- [ABOUT THIS TASK]:
State the number of lines in the material below that contain the word "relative", without any other text.
|---|
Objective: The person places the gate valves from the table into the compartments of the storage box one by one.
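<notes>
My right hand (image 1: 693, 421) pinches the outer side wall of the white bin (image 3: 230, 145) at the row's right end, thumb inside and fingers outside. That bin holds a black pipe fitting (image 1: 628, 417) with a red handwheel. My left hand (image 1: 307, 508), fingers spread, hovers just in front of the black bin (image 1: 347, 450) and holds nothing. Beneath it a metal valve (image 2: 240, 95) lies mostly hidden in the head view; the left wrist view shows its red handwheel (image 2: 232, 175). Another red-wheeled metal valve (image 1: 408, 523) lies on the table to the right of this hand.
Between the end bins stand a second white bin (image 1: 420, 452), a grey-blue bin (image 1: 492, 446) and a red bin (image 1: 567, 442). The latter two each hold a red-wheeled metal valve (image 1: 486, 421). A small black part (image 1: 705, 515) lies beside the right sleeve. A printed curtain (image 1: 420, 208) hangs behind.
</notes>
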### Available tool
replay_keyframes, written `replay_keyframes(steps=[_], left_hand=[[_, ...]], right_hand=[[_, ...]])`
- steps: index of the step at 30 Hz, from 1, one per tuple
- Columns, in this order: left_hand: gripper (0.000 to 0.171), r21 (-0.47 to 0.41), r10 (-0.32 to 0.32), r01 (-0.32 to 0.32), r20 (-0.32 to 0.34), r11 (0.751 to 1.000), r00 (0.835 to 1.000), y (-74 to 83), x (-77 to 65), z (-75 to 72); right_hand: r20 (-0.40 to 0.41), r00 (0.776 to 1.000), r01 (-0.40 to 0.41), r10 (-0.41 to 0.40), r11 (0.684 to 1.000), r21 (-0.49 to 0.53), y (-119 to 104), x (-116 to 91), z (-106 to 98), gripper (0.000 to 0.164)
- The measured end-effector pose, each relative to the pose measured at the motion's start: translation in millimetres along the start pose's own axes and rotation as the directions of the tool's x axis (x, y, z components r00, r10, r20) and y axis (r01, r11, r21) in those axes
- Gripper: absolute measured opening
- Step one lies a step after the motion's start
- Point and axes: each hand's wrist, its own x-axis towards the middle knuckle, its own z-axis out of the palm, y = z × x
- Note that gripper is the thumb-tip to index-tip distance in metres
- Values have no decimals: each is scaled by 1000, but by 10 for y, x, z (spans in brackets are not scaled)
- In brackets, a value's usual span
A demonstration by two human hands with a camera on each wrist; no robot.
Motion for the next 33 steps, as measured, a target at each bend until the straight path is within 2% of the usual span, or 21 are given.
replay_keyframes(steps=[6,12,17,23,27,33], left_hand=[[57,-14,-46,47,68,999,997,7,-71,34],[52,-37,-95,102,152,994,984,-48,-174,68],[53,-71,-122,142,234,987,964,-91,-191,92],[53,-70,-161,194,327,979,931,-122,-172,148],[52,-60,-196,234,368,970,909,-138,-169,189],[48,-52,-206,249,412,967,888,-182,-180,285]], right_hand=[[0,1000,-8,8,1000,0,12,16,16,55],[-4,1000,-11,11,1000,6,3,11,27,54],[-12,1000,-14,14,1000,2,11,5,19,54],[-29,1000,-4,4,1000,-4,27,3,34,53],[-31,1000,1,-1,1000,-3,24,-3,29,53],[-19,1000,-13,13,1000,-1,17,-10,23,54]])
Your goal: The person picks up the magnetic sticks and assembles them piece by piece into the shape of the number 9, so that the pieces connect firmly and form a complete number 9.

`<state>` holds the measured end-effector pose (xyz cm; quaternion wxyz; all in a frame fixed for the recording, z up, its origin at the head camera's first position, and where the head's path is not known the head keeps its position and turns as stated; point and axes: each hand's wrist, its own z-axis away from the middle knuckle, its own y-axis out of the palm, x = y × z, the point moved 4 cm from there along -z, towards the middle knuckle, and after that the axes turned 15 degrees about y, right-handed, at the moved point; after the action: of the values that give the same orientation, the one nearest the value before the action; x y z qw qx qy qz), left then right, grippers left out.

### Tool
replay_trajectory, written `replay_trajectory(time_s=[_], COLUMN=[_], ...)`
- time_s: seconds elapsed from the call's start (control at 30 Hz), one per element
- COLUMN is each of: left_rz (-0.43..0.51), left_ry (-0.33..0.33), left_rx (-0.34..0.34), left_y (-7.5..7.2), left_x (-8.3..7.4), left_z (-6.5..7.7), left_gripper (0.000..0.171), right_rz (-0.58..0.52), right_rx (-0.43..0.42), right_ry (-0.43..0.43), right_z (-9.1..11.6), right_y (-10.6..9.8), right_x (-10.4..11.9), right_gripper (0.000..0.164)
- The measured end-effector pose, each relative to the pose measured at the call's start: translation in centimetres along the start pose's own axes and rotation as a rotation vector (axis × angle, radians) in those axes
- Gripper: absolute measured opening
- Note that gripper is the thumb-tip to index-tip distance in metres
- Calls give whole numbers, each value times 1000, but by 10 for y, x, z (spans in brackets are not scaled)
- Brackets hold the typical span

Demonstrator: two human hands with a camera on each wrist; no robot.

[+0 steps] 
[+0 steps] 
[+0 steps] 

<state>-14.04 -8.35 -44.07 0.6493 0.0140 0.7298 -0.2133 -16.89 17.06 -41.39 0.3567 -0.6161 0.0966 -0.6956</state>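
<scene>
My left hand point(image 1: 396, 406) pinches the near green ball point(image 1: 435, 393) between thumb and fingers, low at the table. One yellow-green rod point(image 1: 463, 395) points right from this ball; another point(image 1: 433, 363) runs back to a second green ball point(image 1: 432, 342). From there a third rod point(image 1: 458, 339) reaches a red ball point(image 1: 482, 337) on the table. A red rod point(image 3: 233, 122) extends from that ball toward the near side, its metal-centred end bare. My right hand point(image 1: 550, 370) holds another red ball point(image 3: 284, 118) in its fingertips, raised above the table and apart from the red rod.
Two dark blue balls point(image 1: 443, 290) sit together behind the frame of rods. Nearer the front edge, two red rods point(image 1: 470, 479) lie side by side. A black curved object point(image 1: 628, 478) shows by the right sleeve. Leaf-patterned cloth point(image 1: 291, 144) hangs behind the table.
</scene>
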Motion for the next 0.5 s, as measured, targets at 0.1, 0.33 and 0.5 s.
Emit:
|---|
- [EXERCISE RESPONSE]:
2